Sam’s eyes skitter over the page, the French, and he thinks that maybe it won’t be so hard to learn the language, if the Latin carries over, listening to Jim as the priest reads and then translates to English, and Sam’s not too far off in his guesses. “’…without knowing to which of these states I shall be forever assigned. Such is my state, full of weakness and uncertainty,’” and Sam thinks about that, how absolutely hopeless it is, until Jim’s saying, “For the Christian faith goes mainly to establish these two facts: the corruption of nature, and redemption by Jesus Christ,” and Sam, after all that he’s been punched in the face with today, thinks Yes, and vows to read the entire book as soon as he can.
Jim’s hands linger on Sam’s, not threatening or unwanted, more like the comforting touch of a father, something that Sam thinks his dad might have done with Dean before his mother died, and he blurts out, “Jim? I’m, I want this to stop. To be over,” and Jim’s hold tightens for a moment before he squeezes and then Jim backs away. “We’ll finish it,” Jim says, and Sam ignores the doubt, pretends that Jim’s soft tone is a promise and not a prayer. “Tomorrow, go for your run when you wake up, and we’ll spend the rest of the day in our books.” Jim ruffles Sam’s hair, and as he walks out of the kitchens, he adds, “Don’t leave town tomorrow,” and then Sam’s alone.
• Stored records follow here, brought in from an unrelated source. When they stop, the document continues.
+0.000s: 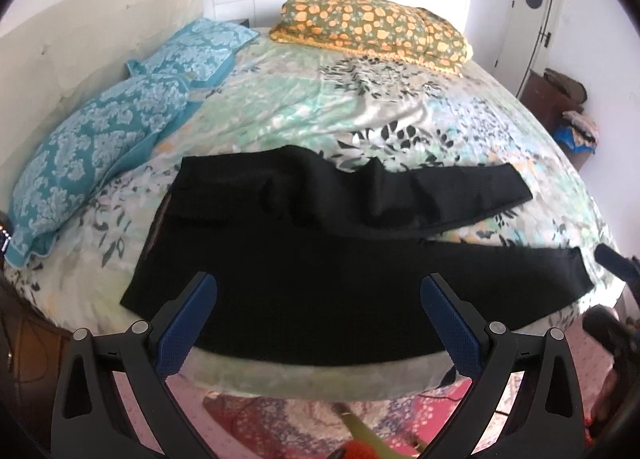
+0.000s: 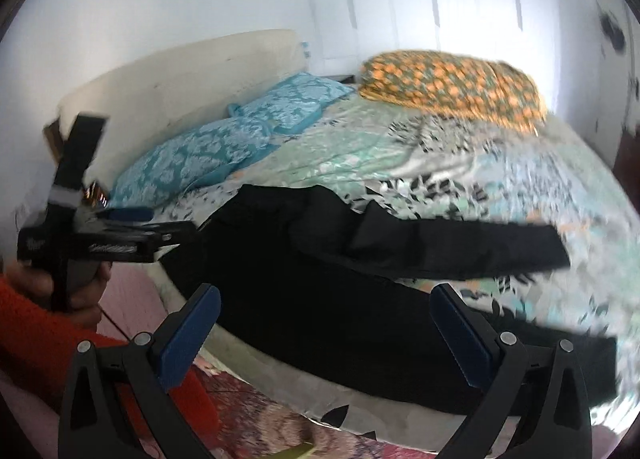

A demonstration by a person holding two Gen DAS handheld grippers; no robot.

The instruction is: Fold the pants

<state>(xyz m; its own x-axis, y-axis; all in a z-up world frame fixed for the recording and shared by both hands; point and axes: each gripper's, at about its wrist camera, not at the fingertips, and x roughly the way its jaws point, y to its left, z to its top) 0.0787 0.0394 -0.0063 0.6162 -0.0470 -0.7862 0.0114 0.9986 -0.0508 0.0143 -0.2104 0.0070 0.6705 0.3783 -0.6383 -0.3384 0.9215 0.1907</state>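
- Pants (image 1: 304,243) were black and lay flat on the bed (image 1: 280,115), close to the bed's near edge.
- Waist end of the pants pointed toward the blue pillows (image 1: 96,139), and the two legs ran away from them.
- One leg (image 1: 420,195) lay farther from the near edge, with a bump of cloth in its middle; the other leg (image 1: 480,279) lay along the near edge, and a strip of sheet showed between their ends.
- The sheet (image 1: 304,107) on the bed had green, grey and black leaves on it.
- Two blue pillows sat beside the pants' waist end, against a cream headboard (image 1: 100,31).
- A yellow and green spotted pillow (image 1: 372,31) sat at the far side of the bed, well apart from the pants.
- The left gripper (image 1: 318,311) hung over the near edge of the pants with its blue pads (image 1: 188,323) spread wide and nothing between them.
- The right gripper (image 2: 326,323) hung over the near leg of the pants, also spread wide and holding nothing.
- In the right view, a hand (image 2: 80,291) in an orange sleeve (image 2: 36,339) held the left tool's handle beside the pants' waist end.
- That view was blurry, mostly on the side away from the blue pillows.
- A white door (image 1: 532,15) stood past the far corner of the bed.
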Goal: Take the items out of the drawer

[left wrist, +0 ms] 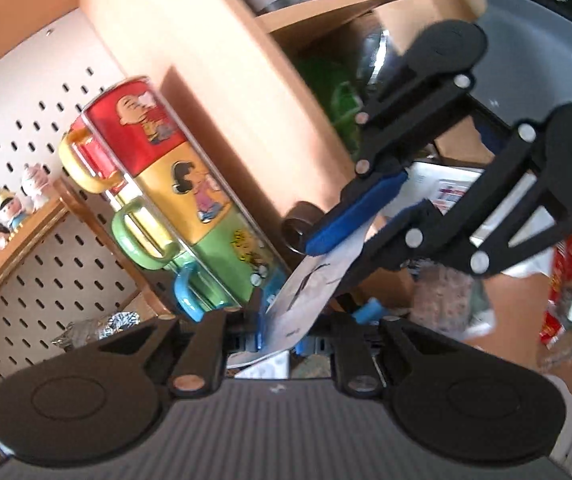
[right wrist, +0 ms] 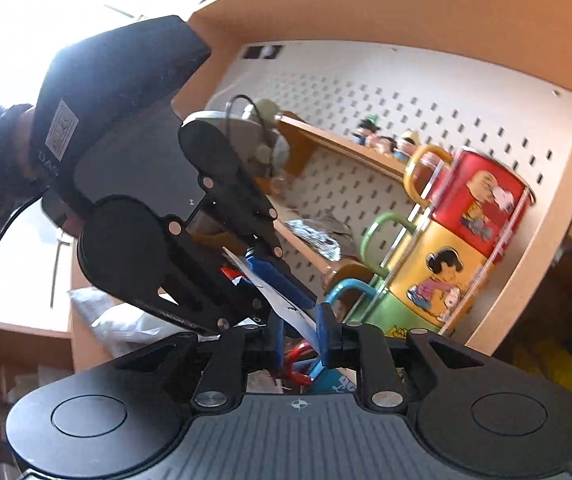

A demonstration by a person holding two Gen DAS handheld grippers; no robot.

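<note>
Between both grippers, a white printed card: left gripper narrowed around its lower end, right gripper clamped on its upper end. Just behind, stacked Peanuts mugs in a rack. Farther back, white pegboard, small figurines on a wooden shelf.

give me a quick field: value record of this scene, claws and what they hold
left claw: shut on the card
right claw: shut on the same card
card: white, thin, printed, held between both claws
mug stack: red, yellow, green and blue cartoon mugs in a wire rack
backdrop: white pegboard, wooden shelf with figurines
</note>
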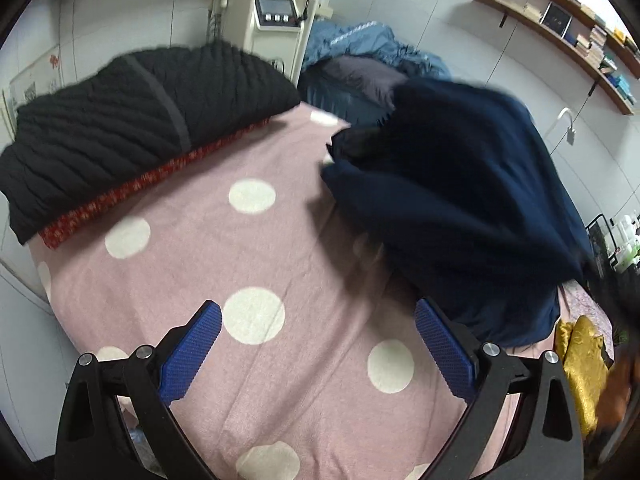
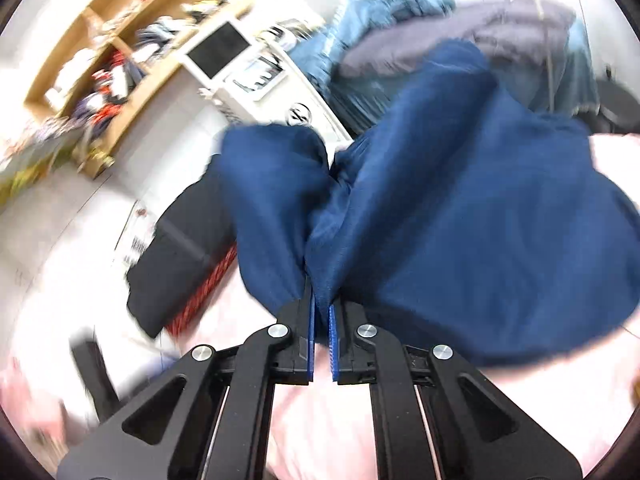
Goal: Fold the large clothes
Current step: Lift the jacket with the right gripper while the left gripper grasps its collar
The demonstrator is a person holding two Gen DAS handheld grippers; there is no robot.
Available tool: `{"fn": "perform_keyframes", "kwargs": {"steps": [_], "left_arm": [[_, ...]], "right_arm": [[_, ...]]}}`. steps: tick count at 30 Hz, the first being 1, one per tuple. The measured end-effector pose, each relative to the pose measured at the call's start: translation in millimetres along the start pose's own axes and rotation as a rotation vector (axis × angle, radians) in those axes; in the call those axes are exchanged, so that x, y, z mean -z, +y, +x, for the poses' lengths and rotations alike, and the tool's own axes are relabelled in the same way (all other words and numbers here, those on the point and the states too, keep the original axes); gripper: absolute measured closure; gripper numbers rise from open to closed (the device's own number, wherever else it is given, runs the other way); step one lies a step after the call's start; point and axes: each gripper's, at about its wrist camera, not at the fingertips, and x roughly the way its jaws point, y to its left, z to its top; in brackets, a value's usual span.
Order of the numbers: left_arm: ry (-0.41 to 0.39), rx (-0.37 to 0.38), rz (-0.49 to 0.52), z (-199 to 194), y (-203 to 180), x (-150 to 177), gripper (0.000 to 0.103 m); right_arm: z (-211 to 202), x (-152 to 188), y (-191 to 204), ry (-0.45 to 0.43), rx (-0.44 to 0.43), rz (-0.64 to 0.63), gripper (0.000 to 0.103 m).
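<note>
the navy garment [image 2: 460,216] is hanging bunched from the right gripper [image 2: 322,320], whose jaws are clamped together on a gathered pinch of the cloth, so the fabric is fanning away from that one point in two lobes. a single-point hold like this probably serves to lift the piece clear of the bed so that it can drop open before being laid flat. seen from the left wrist, the same garment [image 1: 460,208] is sitting over the right part of the pink polka-dot blanket [image 1: 248,248], its lower edge near or touching the blanket; the blur is making it hard to tell which. its long axis seems to be running from the pinch away toward the far end of the bed, but the shape is too crumpled to say which end is collar or hem.

the left gripper [image 1: 318,344] is hovering above the blanket with its jaws wide apart and nothing between them, just beside the garment's near edge, likely placed to take a second corner.

further out, a folded black knit [image 1: 132,120] is lying on a red patterned cloth [image 1: 132,188] at the blanket's far left edge, well apart from the navy piece. a blue duvet [image 1: 360,44] is heaped beyond the bed, beside a white machine with a screen [image 1: 272,4].
</note>
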Motion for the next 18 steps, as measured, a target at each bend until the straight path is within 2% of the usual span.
{"fn": "perform_keyframes", "kwargs": {"steps": [2, 4, 7, 10, 12, 14, 16, 17, 18], "left_arm": [[-0.037, 0.009, 0.007, -16.6, -5.1, -4.8, 0.008], [-0.073, 0.021, 0.02, -32.4, -14.0, -7.0, 0.008], [-0.102, 0.051, 0.044, -47.2, -32.7, -8.3, 0.008], [-0.115, 0.107, 0.08, -57.9, -58.2, -8.1, 0.007], [-0.111, 0.138, 0.12, -58.7, -79.4, -6.3, 0.007], [-0.096, 0.143, 0.158, -55.2, -96.1, -1.7, 0.007], [-0.062, 0.169, 0.214, -46.2, -116.7, 5.8, 0.007], [-0.046, 0.181, 0.232, -43.5, -124.0, 10.5, 0.007], [-0.031, 0.184, 0.248, -40.5, -128.5, 16.7, 0.007]], "right_arm": [[-56.5, 40.6, -19.0, -0.046, -0.014, 0.039, 0.098], [-97.7, 67.5, -47.2, -0.092, 0.001, 0.111, 0.098], [-162.6, 121.9, -86.8, -0.157, 0.076, 0.226, 0.098], [-211.9, 184.4, -129.0, -0.171, 0.169, 0.36, 0.098], [-223.3, 217.5, -157.2, -0.147, 0.211, 0.46, 0.097], [-222.9, 250.7, -175.3, -0.066, 0.314, 0.532, 0.094], [-216.8, 265.2, -187.1, -0.01, 0.351, 0.603, 0.089], [-216.7, 269.3, -190.6, 0.002, 0.407, 0.619, 0.086], [-217.8, 268.0, -188.2, -0.016, 0.447, 0.606, 0.068]]}}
He stares off into space for a while, trying to organise his thoughts, but soon realises that’s a hopeless cause, so he picks up Pascal and starts slogging through the first ten points, guessing at the meanings of each word. It’s a better way to spend the next hour, and once he’s had enough, he goes upstairs, washes off, and goes to bed.
--
His dream starts off like it always does, nothing but fire, cool burnt burgundy and warm ice-yellow flames licking at him, at the edges of his dream-vision, filling all the space between, and these dreams are like the Mass, like the sound of his feet hitting concrete, like Dean and Dad, one of the few constants in his life. Sometimes, when he’s awake, he wonders why he always dreams of fire, if he should be worried that it comforts him, this entity, this thing that took his mother away, that puts spirits and creatures to rest, and tomorrow he’ll think that maybe he should tell Jim about the dreams, see if it’s a side-effect of the blood baptism, but tonight he relaxes and lets the fire flood over him, warm and comforting.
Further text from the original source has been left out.